ANDY SMYTHE: "I'm a huge Beatles fan and I had to visit Rishikesh in the Himalayan foothills"
Born from the depths of his soul-stirring sojourn in the mystic lands of India, new single "Prodigal Son" by Andy Smythe embodies a profound love for a foreign realm and the ineffable experience of finding solace upon returning home.
Andy Smythe, a luminary renowned for his mesmerizing melodies and soulful poetry, has embarked once more on a transformative sonic odyssey that defies the limitations of borders and resonates deep within the hearts of the audiences. With "Prodigal Son," he beckons us to join him on an ethereal expedition, where the allure of an exotic land intertwines with the inexplicable yearning for the embrace of familiar shores. As we delve into the beguiling narrative that weaves through this poignant composition, we unravel the intricate story of Andy Smythe's transformative encounters in India—a land where the seeds of inspiration were sown. Through the lyrical alchemy of his evocative verses and the ethereal melodies that cascade like whispered secrets, Smythe guides us through a kaleidoscope of emotions, capturing the vibrant hues, profound spirituality, and profound human connections that permeated his sojourn in that mystical realm. "Prodigal Son" stands as an impassioned testament to the profound love Smythe cultivated for India—a love that gleams through each lyrical verse and resonates within the very fabric of every note. Indie Boulevard was granted the extraordinary privilege of engaging in a captivating dialogue with the enigmatic Andy Smythe, as he unveiled the kaleidoscope of his experiences in India, his mesmerizing new single, and the ethereal visions that shape his future endeavors.
INDIE BOULEVARD: Hello, Andy!

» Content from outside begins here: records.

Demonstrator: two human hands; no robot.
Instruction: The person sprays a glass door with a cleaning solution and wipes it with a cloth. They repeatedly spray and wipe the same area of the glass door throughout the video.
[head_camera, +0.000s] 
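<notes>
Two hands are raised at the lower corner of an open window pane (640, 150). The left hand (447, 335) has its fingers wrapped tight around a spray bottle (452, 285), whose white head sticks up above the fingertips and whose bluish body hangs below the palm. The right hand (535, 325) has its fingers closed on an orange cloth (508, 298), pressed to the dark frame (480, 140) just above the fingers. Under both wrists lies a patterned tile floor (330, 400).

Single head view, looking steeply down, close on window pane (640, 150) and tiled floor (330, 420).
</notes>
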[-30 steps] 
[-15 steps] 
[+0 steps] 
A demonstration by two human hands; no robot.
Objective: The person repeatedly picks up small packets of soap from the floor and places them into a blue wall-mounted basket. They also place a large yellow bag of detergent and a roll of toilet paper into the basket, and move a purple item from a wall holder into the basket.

It's truly a pleasure to reconnect with you, and congratulations on your latest single. I wanted to dive deeper into the theme of returning home and reflecting on one's life that you explore in your music and especially in the new single "Prodigal Son". How does this theme resonate with your own personal experiences and artistic journey? I'd love to hear your insights on how it has shaped your creative path and influenced your perspective on life.
ANDY SMYTHE: Travelling was a big part of my life between the ages of 20-30. I went straight to university in England after school and had just had enough of academia. I knew that music would play a big part in my life but I didn't have much to write about. I landed a couple of jobs in San Francisco on Columbus Ave and worked 16 hours a day for months to earn enough money to fund the rest of a round the world trip. it was a huge eye opener, across the street was the famous City Lights Bookstore and I started reading the Beats - Kerouac and Ginsberg and also some of the English greats like DH Lawrence and Laurie Lee. It gave me a chance to reflect on childhood and write poetically about a country upbringing in England, those pastoral thoughts formed the basis of my first album 'Love Unspoken'. The more far out beat writing just fuelled a travelling gene and a wanderlust to see the National Parks of the USA. I joined a hippie bus tour called 'Green Tortoise' and we visited places like Mono Lake and the Grand Canyon. Great evenings under the stars passing the guitar around the campfire. Seeing first hand some of the more extreme landscapes on Earth gave my symbolic writing more depth.
IB: I wanted to delve into the significance of the deserted Jain temple in Ragasthan, India, and its connection to the themes explored in your song and album. Could you share what this temple symbolizes for you personally and how it intertwines with the larger narrative you're conveying through your music?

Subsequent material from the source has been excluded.